U.S. troops patrol an Afghan National Army (ANA) Base in Logar Province, Afghanistan, August 7, 2018.

U.S. troops patrol an Afghan National Army (ANA) Base in Logar Province, Afghanistan, August 7, 2018.

The reasons are pretty clear. When foreign ministers Javad Zarif, Mevlut Cavusoglu and Mohammad Hanif Atmar met, they immediately stressed on reviving the peace process and devising counter terrorism strategies in the absence of active intervention or backing one entity at the expense of the other which has otherwise threatened peace and tranquility.

The joint statement issued is also an affirmation towards enhancing solidarity between the three countries which are rooted in cultural, religious and historical commonalities which is complimented with a resolve towards promoting regional economic connectivity in the fields of transport, energy, trade and infrastructure.

Note that despite the U.S. commitments to post-withdrawal rebuilding efforts in the country, the American strategy does not factor in regional connectivity arrangements as a variable.

Complimenting this vision is a resolve towards tackling transnational crime, curbing illicit trafficking in narcotic drugs, which is a lifeline for many militant groups in Afghanistan, and promoting an environment conducive to the safe repatriation of Afghan refugees. This multilayered approach contrasts with strategies providing the Taliban with a vacuum to run amok in the absence of a coherent connectivity plan which has an impact on the socioeconomic well-being of the Afghan people and in tackling extremism.

Of course, the joint statement is not a comprehensive antidote to Afghanistan's predicament yet the approach adopted at the Antalya Diplomacy Forum gives it credibility as all three countries involved in deliberations are in close geographical proximity to Kabul. The knowledge of strategic dynamics in Afghanistan is also rooted in historical experiences with Turkey and Iran both supporting the North Alliance (NA) after the 1996 formation of the Islamic Emirate of the country unlike the United States with Washington's policies, resulting in festering differences between the dissolved NA and the Taliban which has defined Afghanistan's landscape today.

Political solutions cannot be devised without due cognizance of on ground dynamics either, especially in a country with a significant Hazara, Uzbek and Tajik population.
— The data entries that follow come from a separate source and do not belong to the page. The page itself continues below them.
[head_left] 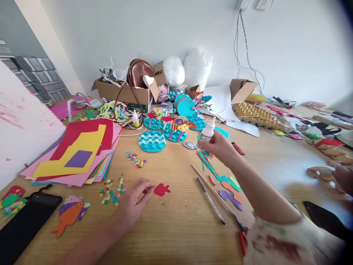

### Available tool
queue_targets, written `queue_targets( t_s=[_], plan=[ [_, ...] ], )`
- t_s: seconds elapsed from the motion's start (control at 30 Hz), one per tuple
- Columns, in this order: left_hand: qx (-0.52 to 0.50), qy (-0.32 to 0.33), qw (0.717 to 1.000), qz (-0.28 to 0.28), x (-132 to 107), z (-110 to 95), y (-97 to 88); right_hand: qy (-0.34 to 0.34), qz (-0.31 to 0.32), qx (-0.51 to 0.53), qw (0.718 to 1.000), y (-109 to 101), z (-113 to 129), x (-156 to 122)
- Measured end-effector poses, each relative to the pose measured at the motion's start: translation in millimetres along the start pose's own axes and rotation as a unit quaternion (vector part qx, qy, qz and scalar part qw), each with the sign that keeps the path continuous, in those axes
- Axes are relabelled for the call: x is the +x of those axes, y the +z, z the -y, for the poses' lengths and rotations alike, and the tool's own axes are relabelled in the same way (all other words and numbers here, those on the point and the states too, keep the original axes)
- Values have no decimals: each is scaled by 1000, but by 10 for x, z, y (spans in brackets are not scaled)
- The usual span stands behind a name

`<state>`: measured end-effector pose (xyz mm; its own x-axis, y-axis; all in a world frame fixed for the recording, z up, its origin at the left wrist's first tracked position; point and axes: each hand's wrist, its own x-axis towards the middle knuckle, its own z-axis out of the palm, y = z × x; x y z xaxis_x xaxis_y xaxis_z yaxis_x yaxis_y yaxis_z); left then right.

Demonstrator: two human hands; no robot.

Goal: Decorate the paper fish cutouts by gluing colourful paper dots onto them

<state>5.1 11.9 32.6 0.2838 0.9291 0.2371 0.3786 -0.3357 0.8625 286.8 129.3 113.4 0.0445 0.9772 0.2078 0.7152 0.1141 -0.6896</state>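
Note:
My right hand is closed around a white glue bottle with a pointed nozzle, held upright beyond the paper strips. My left hand is low over the table, thumb and forefinger pinched at the left edge of a small red paper fish. Left of that hand lie round paper confetti dots. Orange and purple paper fish overlap farther left. A confetti-covered fish lies beyond my left hand. Near the bottle is a grey patterned fish shape.
Stacked coloured paper and a black phone are at left. A pen, a wooden stick and red-handled scissors lie at right. Blue wave-decorated discs, a small glue bottle and a cardboard box stand behind.

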Motion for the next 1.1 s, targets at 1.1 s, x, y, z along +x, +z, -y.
queue_targets(
  t_s=[1.1],
  plan=[
    [-599, -232, 764, 57, -142, -597, 436, -89, -107, 213, 967, 643, 433, -1625]
  ],
)
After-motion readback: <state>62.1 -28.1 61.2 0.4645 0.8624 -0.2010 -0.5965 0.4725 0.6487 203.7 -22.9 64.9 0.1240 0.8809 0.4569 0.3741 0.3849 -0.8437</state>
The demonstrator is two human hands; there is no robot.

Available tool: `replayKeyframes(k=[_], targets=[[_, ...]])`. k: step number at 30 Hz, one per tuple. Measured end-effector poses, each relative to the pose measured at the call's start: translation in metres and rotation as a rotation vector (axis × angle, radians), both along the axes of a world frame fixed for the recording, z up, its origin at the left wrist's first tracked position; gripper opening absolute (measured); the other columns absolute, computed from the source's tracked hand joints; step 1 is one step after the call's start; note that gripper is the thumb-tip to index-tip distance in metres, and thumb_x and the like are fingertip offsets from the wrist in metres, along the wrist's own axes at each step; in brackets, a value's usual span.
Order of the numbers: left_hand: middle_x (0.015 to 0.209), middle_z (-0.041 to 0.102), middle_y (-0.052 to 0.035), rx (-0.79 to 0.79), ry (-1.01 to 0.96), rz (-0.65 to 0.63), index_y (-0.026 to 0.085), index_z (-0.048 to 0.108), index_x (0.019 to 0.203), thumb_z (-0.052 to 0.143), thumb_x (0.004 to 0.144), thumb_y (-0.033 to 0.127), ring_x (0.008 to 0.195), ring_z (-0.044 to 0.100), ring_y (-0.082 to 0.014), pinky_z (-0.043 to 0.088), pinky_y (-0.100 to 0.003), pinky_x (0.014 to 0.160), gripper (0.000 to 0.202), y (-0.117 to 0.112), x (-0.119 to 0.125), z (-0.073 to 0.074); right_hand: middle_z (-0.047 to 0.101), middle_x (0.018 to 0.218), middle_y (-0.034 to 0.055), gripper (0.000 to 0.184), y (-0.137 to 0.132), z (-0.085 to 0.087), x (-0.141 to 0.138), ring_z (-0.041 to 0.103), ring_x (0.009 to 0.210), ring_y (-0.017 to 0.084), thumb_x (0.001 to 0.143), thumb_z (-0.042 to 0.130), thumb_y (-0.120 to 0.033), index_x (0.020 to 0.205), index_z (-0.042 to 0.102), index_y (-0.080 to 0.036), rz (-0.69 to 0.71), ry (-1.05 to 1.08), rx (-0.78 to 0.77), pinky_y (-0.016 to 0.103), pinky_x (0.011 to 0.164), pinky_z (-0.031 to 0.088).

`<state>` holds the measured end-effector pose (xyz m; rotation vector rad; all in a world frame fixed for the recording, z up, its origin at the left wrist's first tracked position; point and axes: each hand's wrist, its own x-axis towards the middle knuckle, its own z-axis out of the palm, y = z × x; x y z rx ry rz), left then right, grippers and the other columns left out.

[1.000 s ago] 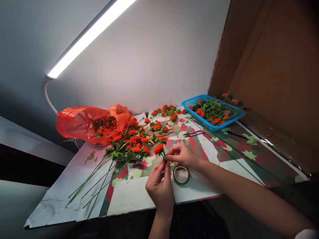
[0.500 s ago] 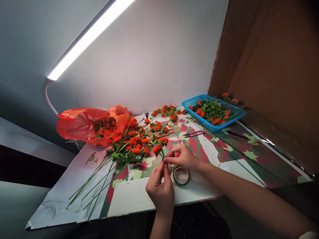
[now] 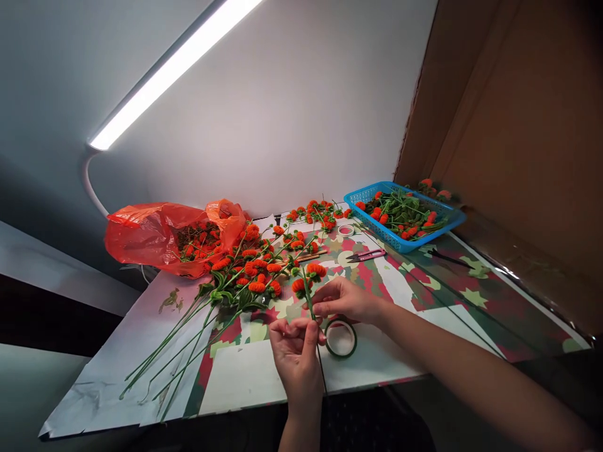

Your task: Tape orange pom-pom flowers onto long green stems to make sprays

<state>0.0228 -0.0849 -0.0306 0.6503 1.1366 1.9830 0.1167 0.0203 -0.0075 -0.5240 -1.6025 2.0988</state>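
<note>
Between my hands stands a small sprig of orange fuzzy flowers point(image 3: 301, 287) on a green stem, its heads up and the thin lower stem running down past my left hand. My left hand point(image 3: 296, 358) is closed, thumb and fingers pinching that stem from below. Just above it, my right hand point(image 3: 346, 299) is closed on the same stem, below the flower heads. A roll of green tape point(image 3: 354, 345) stands right beside my left fingers, under my right hand. Whether a strip of tape runs to the stem is hard to make out.
Finished-looking orange flower stems point(image 3: 188, 351) lie at the left beside a red plastic bag point(image 3: 136, 235) of flower heads. Behind are pink thread snips point(image 3: 367, 255), a white tape roll point(image 3: 345, 230) and a blue basket point(image 3: 400, 245) of flowers. A lamp point(image 3: 174, 75) hangs above.
My left hand has turned palm up and moved slightly down the stem. The sprig now stands more upright, with more of its stem showing. The tape roll has shifted slightly.
</note>
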Motion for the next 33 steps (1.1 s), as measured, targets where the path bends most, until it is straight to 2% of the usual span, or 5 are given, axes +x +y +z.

Instead, by synergizing politicians with diplomats, opinion makers and academics, a non-Pentagon centric approach in the absence of obsessions with maintaining fragile security allows for more innovative approaches in Afghanistan to take hold.   

Afghan children are seen at a displaced persons camp in Kabul, Afghanistan, December 18, 2019. /Xinhua

Afghan children are seen at a displaced persons camp in Kabul, Afghanistan, December 18, 2019. /Xinhua

All three countries are impacted by terrorism yet, unlike the U.S., outlook on peace under successive administrations Tehran and Ankara have so far refrained from outright intervention towards pursuing their own national security and strategic objectives at the expense of the Afghan population. While the American war on terror in 2001 directed at uprooting Al-Qaeda resulted in solitary gains, there is also the failure to address the emergence of the Islamic State in the Khorasan Province and systematic violence perpetrated by the Taliban despite principles enshrined in bilateral mechanisms such as the Doha Peace Deal of 2020.

In the latter's case, the Ashraf Ghani government was excluded from dialogue which is an example of how an exclusionary approach can result in lingering differences between all parties to the conflict. Regional countries such as Iran and Turkey on the other hand are aware that a further breakdown in the situation can result in regional blowbacks for which cogent counter terrorism policies complimented with economic solutions are needed.

It is high time that Afghan centric policies are divorced from great power gambits, which have only served to worsen instead of improve conflict-ridden states. The Antalya Diplomacy Forum is one such example in this regard.